São Benedito: Celebração e Memória no santuário de São Francisco
09/04/2024
No dia 6 de abril de 2024, a comunidade católica se reuniu em uma celebração na Igreja de São Francisco, localizada no Largo São Francisco, em São Paulo. O evento, presidido pelo Pe. Enes, pároco da Paróquia São Gonçalo, foi marcado por uma homenagem a São Benedito e pela reentronização de sua imagem após um minucioso processo de restauro.
Ao lado do Pe. Enes, estiveram o Pe. Luís Fernando (Capelão da Igreja do Rosário dos Homens Pretos, do Largo Paissandu), responsável pela homilia, e os Freis Fidêncio Vanboemmel, Mário Luiz Tagliari e Alvaci Mendes da Luz.
A participação das Irmandades de São Benedito de Praia Grande, Nossa Senhora do Rosário do Paysandu, Nossa Senhora do Rosário da Penha de França, São Benedito de Sorocaba e de Guarulhos, trouxe uma atmosfera de devoção popular e comunhão entre os fiéis, reforçando a importância de São Benedito para o povo brasileiro.
Após a liturgia, os presentes puderam assistir uma celebração cultural de congada, com a Irmandade do Rosário da Penha, que apresentou as tradições afro-brasileiras e acrescentou ainda mais significado ao evento.
Por mais de três séculos, São Benedito vem sendo cultuado na igreja do Convento de São Francisco em São Paulo.

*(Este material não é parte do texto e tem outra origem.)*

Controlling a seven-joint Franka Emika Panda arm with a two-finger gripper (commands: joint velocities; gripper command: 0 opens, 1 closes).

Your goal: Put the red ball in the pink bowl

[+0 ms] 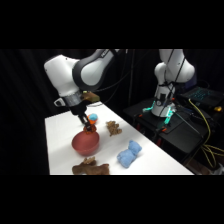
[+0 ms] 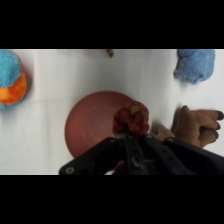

A princípio pelas comunidades negras escravizadas ou libertas da hoje capital paulista, espalhando-se depois por toda a cidade e atualmente mantida viva nas irmandades de São Benedito da Casa Verde, do Rosário dos Homens Pretos do Paysandu, do Rosário da Penha de França entre outros.
Fato é que, desde a fundação do convento São Francisco de São Paulo, afirma Frei Basílio Röwer, havia um altar lateral dedicado a São Benedito na parede que saí atualmente para o corredor lateral que dá acesso ao convento. Assim, havia desde os primórdios de um lado (lado do Evangelho) o altar do santo preto e do outro (lado da epístola) o altar da Imaculada Conceição devotado à Ordem Terceira. Estes dois grupos leigos conviveram por décadas com suas devoções dentro da igreja conventual.
A Ordem Terceira, como todos sabemos, construiu sua igreja própria, que hoje está ali no Largo São Francisco gemelada àquela dos frades. Já a irmandade de São Benedito não existe mais, foi extinta em 1910 por decreto episcopal. A imagem do santo patrono dos pretos, porém, permanece ali para testemunhar esta história.
Muito provavelmente a imagem recém restaurada e entronizada no altar de Santo Antônio é a mesma que foi encomendada pela irmandade no final do século XVIII, por ocasião de sua oficialização frente aos poderes civis e eclesiásticos. Os confrades de São Benedito, felizes com a aprovação de seus Estatutos, encomendaram uma nova imagem que foi trazida de Lisboa, e já naquela ocasião, entronizada no altar de Santo Antônio, no local onde hoje encontramos uma imagem de São José.
É bem provável que no final do século XIX, no período mais efervescente das lutas abolicionistas no Brasil, quando os irmãos encomendaram um novo altar para a igreja do convento (já que não haviam frades e o altar mor havia queimado em um incêndio), os confrades tenham substituído o titular da igreja (São Francisco) pelo santo de sua devoção (São Benedito) colocando-o no altar mor. Fato que perdurou até a chegada dos frades alemães em 1908. Os frades, liderados por frei Basílio Röwer, guardião à época, recolocaram a imagem de São Benedito abaixo dos pés de Santo Antônio, no nicho onde ele esteve por quase um século e São Francisco no altar mor da igreja conventual.
Ao final da década de 1960 ou 1970, o santo preto foi retirado de seu nicho e depositado na torre da igreja, junto a outras imagens. Ele foi recolocado novamente no altar de Santo Antônio entre a década de 1990 ou 2000 (desta vez ao lado esquerdo do santo titular), quando da decisão de incluir novas imagens nos altares colaterais da igreja, a saber: Santa Isabel e Santa Clara (no altar da Imaculada) e São Pascoal Bailão e São Benedito (no altar de São Antônio). A imagem recém restaurada foi a única não adquirida junto as outras três, mas reaproveitada do acervo existente na torre sineira.
O recente restauro foi realizado no ateliê de artes da restauradora paulista Claudia Severo Senna. A artista esteve com a imagem por mais de seis meses em seu espaço de trabalho e realizou limpeza, retoque de policromia, retirada de insetos, nivelamento de lacunas, douramento com folhas de ouro em partes faltantes, verniz de proteção, entre outros. Foi verificado também que havia uma camada de repintura sobre a antiga policromia do período colonial, porém, foi decidido manter-se a pintura atual sob o risco de não se localizar mais totalmente a pintura original.
No laudo técnico, ao final do restauro, Claudia Senna afirma que “um dos principais objetivos dessa intervenção foi de estabilização da peça e fixação de policromia, visando preservar a sua integridade física e valor histórico. Os materiais e técnicas obedeceram a critérios de compatibilidade e reversibilidade”.
O restauro e entronização da imagem de São Benedito coincidiu, neste ano de 2024, com as comemorações do V Centenário do nascimento do santo de Palermo (1524-2024). O primeiro franciscano negro canonizado segundo as exigências do Concílio de Trento, tornou-se um dos santos mais cultuado pelas comunidades negras católicas do mundo e, de modo particular, venerado com especial devoção em nosso país.